### INSTRUCTIONS FOR THE TASK
Every entry has to be output exactly, with none skipped.

### DATA SECTION
━━━━━━━━━━

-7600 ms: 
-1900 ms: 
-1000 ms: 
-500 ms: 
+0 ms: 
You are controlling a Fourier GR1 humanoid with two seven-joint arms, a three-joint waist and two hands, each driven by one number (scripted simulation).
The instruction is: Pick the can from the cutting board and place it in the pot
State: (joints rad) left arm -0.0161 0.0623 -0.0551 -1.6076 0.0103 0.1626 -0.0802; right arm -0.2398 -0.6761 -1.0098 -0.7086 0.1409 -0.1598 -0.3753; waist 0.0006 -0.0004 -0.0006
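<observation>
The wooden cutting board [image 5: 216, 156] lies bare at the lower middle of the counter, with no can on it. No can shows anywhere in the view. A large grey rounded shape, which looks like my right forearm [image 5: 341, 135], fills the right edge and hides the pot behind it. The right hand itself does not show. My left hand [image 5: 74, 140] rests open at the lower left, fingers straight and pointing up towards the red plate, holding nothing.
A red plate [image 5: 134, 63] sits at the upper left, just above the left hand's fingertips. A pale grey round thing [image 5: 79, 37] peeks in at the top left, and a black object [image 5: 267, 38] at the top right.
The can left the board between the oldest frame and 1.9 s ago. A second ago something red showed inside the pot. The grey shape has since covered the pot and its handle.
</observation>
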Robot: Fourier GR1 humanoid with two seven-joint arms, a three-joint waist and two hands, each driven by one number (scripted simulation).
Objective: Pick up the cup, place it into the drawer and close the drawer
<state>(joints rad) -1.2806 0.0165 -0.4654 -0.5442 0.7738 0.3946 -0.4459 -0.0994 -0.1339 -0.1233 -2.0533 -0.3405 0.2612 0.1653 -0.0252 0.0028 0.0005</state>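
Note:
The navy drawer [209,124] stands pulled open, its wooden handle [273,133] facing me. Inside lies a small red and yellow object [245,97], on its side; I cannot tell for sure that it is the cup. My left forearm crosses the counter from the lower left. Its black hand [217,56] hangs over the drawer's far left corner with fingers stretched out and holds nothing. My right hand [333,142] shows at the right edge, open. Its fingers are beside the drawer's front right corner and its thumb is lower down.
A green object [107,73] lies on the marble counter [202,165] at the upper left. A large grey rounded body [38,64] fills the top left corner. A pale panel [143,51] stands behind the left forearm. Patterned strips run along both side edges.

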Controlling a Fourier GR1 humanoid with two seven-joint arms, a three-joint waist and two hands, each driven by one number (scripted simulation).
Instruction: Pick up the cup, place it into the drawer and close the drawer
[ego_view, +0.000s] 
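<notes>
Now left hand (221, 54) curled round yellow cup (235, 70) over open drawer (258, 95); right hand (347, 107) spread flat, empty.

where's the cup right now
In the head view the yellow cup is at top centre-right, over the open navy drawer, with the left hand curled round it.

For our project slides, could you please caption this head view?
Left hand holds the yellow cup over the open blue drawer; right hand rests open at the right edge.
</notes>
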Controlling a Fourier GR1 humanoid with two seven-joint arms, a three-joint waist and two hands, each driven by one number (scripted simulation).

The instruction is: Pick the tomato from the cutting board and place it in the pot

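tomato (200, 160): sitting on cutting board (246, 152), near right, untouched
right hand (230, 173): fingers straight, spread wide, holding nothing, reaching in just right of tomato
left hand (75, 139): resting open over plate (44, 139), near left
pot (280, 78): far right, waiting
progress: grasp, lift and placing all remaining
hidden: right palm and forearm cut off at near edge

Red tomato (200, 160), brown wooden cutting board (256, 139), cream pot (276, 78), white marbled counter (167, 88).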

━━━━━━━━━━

### WRITTEN ANSWER
-7600 ms: 
-1900 ms: 
-1000 ms: 
-500 ms: 
+0 ms: 
You are controlling a Fourier GR1 humanoid with two seven-joint arms, a three-joint waist and two hands, each driven by one number (scripted simulation).
The instruction is: Pick the can from the cutting board and place it in the pot
State: (joints rad) left arm -0.0161 0.0623 -0.0551 -1.6076 0.0103 0.1626 -0.0802; right arm -0.2398 -0.6761 -1.0098 -0.7086 0.1409 -0.1598 -0.3753; waist 0.0006 -0.0004 -0.0006
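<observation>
The wooden cutting board [image 5: 216, 156] lies bare at the lower middle of the counter, with no can on it. No can shows anywhere in the view. A large grey rounded shape, which looks like my right forearm [image 5: 341, 135], fills the right edge and hides the pot behind it. The right hand itself does not show. My left hand [image 5: 74, 140] rests open at the lower left, fingers straight and pointing up towards the red plate, holding nothing.
A red plate [image 5: 134, 63] sits at the upper left, just above the left hand's fingertips. A pale grey round thing [image 5: 79, 37] peeks in at the top left, and a black object [image 5: 267, 38] at the top right.
The can left the board between the oldest frame and 1.9 s ago. A second ago something red showed inside the pot. The grey shape has since covered the pot and its handle.
</observation>
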Robot: Fourier GR1 humanoid with two seven-joint arms, a three-joint waist and two hands, each driven by one number (scripted simulation).
Objective: Pick up the cup, place it into the drawer and close the drawer
<state>(joints rad) -1.2806 0.0165 -0.4654 -0.5442 0.7738 0.3946 -0.4459 -0.0994 -0.1339 -0.1233 -2.0533 -0.3405 0.2612 0.1653 -0.0252 0.0028 0.0005</state>
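Note:
The navy drawer [209,124] stands pulled open, its wooden handle [273,133] facing me. Inside lies a small red and yellow object [245,97], on its side; I cannot tell for sure that it is the cup. My left forearm crosses the counter from the lower left. Its black hand [217,56] hangs over the drawer's far left corner with fingers stretched out and holds nothing. My right hand [333,142] shows at the right edge, open. Its fingers are beside the drawer's front right corner and its thumb is lower down.
A green object [107,73] lies on the marble counter [202,165] at the upper left. A large grey rounded body [38,64] fills the top left corner. A pale panel [143,51] stands behind the left forearm. Patterned strips run along both side edges.
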
Controlling a Fourier GR1 humanoid with two seven-joint arms, a three-joint waist and two hands, each driven by one number (scripted simulation).
Instruction: Pick up the cup, place it into the drawer and close the drawer
[ego_view, +0.000s] 
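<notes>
Now left hand (221, 54) curled round yellow cup (235, 70) over open drawer (258, 95); right hand (347, 107) spread flat, empty.

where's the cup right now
In the head view the yellow cup is at top centre-right, over the open navy drawer, with the left hand curled round it.

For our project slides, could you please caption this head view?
Left hand holds the yellow cup over the open blue drawer; right hand rests open at the right edge.
</notes>
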Controlling a Fourier GR1 humanoid with two seven-joint arms, a three-joint waist and two hands, each driven by one number (scripted simulation).

The instruction is: Pick the tomato from the cutting board and place it in the pot

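tomato (200, 160): sitting on cutting board (246, 152), near right, untouched
right hand (230, 173): fingers straight, spread wide, holding nothing, reaching in just right of tomato
left hand (75, 139): resting open over plate (44, 139), near left
pot (280, 78): far right, waiting
progress: grasp, lift and placing all remaining
hidden: right palm and forearm cut off at near edge

Red tomato (200, 160), brown wooden cutting board (256, 139), cream pot (276, 78), white marbled counter (167, 88).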

Nothing else is part of this exercise.